● Task goal: Reproduce the listing exactly, please, with every line intact.

● Material shown:
__________________________________________________

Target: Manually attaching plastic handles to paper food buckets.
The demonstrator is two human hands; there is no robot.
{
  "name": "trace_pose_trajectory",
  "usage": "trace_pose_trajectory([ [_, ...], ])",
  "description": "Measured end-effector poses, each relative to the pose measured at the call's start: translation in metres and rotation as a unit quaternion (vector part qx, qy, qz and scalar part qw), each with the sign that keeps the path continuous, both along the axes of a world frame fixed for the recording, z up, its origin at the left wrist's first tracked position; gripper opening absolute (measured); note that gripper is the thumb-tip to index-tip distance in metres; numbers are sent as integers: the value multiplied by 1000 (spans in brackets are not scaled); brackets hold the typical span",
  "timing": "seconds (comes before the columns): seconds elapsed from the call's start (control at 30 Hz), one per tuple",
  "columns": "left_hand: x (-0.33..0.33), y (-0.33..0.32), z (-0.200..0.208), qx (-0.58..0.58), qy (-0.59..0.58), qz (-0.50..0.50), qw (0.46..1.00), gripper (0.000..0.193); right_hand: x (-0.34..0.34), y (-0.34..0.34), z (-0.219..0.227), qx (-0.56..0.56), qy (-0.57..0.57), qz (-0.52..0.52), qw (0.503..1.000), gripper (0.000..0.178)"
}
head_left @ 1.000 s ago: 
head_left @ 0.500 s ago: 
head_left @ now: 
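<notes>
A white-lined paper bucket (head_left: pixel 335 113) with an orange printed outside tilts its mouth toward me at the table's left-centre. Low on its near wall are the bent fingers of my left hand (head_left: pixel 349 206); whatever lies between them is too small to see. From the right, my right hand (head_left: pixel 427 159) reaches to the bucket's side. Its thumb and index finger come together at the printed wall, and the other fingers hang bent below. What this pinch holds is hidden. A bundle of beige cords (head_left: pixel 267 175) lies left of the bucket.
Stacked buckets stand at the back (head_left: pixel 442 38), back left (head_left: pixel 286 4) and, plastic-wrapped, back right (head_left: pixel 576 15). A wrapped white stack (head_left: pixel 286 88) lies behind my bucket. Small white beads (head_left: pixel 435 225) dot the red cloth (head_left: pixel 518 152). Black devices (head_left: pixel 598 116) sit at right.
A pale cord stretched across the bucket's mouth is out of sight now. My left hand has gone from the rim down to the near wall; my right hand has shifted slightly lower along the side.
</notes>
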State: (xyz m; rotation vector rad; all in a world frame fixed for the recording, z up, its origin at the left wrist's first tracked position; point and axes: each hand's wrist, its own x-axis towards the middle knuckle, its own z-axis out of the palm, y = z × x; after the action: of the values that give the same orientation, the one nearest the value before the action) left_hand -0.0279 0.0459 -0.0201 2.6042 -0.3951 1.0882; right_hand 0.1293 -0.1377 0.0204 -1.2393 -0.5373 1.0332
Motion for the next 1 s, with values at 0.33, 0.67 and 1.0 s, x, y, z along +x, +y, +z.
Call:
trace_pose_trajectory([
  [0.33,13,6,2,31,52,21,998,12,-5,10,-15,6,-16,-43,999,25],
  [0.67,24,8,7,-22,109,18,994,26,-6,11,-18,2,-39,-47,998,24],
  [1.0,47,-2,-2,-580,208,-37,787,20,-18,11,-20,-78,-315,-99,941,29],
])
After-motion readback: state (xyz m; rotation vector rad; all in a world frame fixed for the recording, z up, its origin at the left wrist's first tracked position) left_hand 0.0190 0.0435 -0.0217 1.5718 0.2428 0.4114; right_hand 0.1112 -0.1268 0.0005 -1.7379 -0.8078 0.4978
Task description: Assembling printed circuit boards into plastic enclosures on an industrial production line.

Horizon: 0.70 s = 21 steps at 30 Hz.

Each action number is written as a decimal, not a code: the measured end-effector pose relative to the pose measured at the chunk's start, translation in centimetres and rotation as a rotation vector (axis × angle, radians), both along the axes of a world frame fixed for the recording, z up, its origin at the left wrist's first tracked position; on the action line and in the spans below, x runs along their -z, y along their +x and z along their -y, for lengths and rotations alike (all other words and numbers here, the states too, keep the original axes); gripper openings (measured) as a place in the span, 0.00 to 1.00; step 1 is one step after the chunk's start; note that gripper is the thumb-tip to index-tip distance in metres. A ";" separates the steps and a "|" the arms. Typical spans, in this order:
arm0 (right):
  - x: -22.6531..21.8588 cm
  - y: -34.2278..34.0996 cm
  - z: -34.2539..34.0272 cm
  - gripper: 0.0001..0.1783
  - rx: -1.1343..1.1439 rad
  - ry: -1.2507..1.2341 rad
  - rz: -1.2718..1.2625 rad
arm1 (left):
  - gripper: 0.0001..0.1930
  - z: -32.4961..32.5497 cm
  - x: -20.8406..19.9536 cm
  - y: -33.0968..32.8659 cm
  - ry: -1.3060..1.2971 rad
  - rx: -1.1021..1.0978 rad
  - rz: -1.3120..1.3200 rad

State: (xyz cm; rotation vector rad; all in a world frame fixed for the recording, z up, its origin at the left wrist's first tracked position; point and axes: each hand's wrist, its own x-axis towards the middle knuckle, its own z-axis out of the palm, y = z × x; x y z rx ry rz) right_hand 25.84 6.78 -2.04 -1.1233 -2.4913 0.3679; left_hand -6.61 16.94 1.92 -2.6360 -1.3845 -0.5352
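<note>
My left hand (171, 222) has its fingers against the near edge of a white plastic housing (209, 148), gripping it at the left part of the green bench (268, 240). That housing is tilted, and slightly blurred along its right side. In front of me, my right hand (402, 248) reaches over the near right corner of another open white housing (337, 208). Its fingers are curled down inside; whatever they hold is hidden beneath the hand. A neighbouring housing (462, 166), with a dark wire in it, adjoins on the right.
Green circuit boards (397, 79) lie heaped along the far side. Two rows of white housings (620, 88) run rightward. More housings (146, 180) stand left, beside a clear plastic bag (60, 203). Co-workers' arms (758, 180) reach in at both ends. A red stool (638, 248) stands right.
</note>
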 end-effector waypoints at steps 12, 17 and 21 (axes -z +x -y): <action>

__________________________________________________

● Response for this exercise:
Target: Manually attaching plastic handles to paper food buckets.
The demonstrator is two human hands; there is no robot.
{
  "name": "trace_pose_trajectory",
  "usage": "trace_pose_trajectory([ [_, ...], ])",
  "description": "Measured end-effector poses, each relative to the pose measured at the call's start: translation in metres and rotation as a unit quaternion (vector part qx, qy, qz and scalar part qw), each with the sign that keeps the path continuous, both along the axes of a world frame fixed for the recording, z up, its origin at the left wrist's first tracked position; gripper opening absolute (measured); note that gripper is the thumb-tip to index-tip distance in metres; numbers are sent as integers: the value multiplied by 1000 (spans in brackets are not scaled); brackets hold the typical span",
  "timing": "seconds (comes before the columns): seconds elapsed from the call's start (control at 30 Hz), one per tuple",
  "columns": "left_hand: x (-0.33..0.33), y (-0.33..0.32), z (-0.200..0.208), qx (-0.58..0.58), qy (-0.59..0.58), qz (-0.50..0.50), qw (0.46..1.00), gripper (0.000..0.193); right_hand: x (-0.34..0.34), y (-0.34..0.34), z (-0.219..0.227), qx (-0.56..0.56), qy (-0.57..0.57), qz (-0.52..0.52), qw (0.503..1.000), gripper (0.000..0.178)"
}
head_left @ 1.000 s ago: 
head_left @ 0.500 s ago: 
head_left @ now: 
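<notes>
A white-lined paper bucket (head_left: pixel 335 113) with an orange printed outside tilts its mouth toward me at the table's left-centre. Low on its near wall are the bent fingers of my left hand (head_left: pixel 349 206); whatever lies between them is too small to see. From the right, my right hand (head_left: pixel 427 159) reaches to the bucket's side. Its thumb and index finger come together at the printed wall, and the other fingers hang bent below. What this pinch holds is hidden. A bundle of beige cords (head_left: pixel 267 175) lies left of the bucket.
Stacked buckets stand at the back (head_left: pixel 442 38), back left (head_left: pixel 286 4) and, plastic-wrapped, back right (head_left: pixel 576 15). A wrapped white stack (head_left: pixel 286 88) lies behind my bucket. Small white beads (head_left: pixel 435 225) dot the red cloth (head_left: pixel 518 152). Black devices (head_left: pixel 598 116) sit at right.
A pale cord stretched across the bucket's mouth is out of sight now. My left hand has gone from the rim down to the near wall; my right hand has shifted slightly lower along the side.
</notes>
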State: (xyz m; rotation vector rad; all in a world frame fixed for the recording, z up, its origin at the left wrist's first tracked position; point and axes: each hand's wrist, its own x-axis towards the middle knuckle, its own z-axis out of the palm, y = z × x; after the action: of the values that give the same orientation, the one nearest the value before the action) left_hand -0.0279 0.0459 -0.0201 2.6042 -0.3951 1.0882; right_hand 0.1293 -0.1377 0.0204 -1.2393 -0.5373 1.0332
Motion for the next 1 s, with values at 0.33, 0.67 and 1.0 s, x, y, z along +x, +y, +z.
Call:
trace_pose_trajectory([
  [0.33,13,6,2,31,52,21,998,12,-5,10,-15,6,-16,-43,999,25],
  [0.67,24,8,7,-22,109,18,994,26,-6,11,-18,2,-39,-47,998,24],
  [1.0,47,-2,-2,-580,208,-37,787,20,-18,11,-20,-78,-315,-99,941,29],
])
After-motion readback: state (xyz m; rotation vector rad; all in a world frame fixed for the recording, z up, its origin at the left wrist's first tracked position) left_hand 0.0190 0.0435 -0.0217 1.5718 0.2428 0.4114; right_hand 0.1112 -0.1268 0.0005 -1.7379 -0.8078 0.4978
Task description: Assembling printed circuit boards into plastic enclosures on an industrial production line.

Horizon: 0.70 s = 21 steps at 30 Hz.

Each action number is written as a decimal, not a code: the measured end-effector pose relative to the pose measured at the chunk's start, translation in centimetres and rotation as a rotation vector (axis × angle, radians), both along the axes of a world frame fixed for the recording, z up, its origin at the left wrist's first tracked position; on the action line and in the spans below, x runs along their -z, y along their +x and z along their -y, for lengths and rotations alike (all other words and numbers here, the states too, keep the original axes); gripper openings (measured) as a place in the span, 0.00 to 1.00; step 1 is one step after the chunk's start; note that gripper is the thumb-tip to index-tip distance in metres. A ";" separates the steps and a "|" the arms. Typical spans, in this order:
arm0 (right):
  - x: -22.6531..21.8588 cm
  - y: -34.2278..34.0996 cm
  - z: -34.2539..34.0272 cm
  - gripper: 0.0001..0.1783
  - rx: -1.1343..1.1439 rad
  - ry: -1.2507..1.2341 rad
  - rz: -1.2718..1.2625 rad
arm1 (left):
  - gripper: 0.0001..0.1930
  - z: -32.4961..32.5497 cm
  - x: -20.8406..19.9536 cm
  - y: -33.0968..32.8659 cm
  - ry: -1.3060..1.2971 rad
  - rx: -1.1021..1.0978 rad
  - rz: -1.3120..1.3200 rad

State: (xyz cm; rotation vector rad; all in a world frame fixed for the recording, z up, its origin at the left wrist's first tracked position; point and axes: each hand's wrist, its own x-axis towards the middle knuckle, its own z-axis out of the palm, y = z × x; x y z rx ry rz) right_hand 25.84 6.78 -2.04 -1.1233 -2.4913 0.3679; left_hand -6.61 16.94 1.92 -2.6360 -1.3845 -0.5352
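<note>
My left hand (171, 222) has its fingers against the near edge of a white plastic housing (209, 148), gripping it at the left part of the green bench (268, 240). That housing is tilted, and slightly blurred along its right side. In front of me, my right hand (402, 248) reaches over the near right corner of another open white housing (337, 208). Its fingers are curled down inside; whatever they hold is hidden beneath the hand. A neighbouring housing (462, 166), with a dark wire in it, adjoins on the right.
Green circuit boards (397, 79) lie heaped along the far side. Two rows of white housings (620, 88) run rightward. More housings (146, 180) stand left, beside a clear plastic bag (60, 203). Co-workers' arms (758, 180) reach in at both ends. A red stool (638, 248) stands right.
</note>
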 end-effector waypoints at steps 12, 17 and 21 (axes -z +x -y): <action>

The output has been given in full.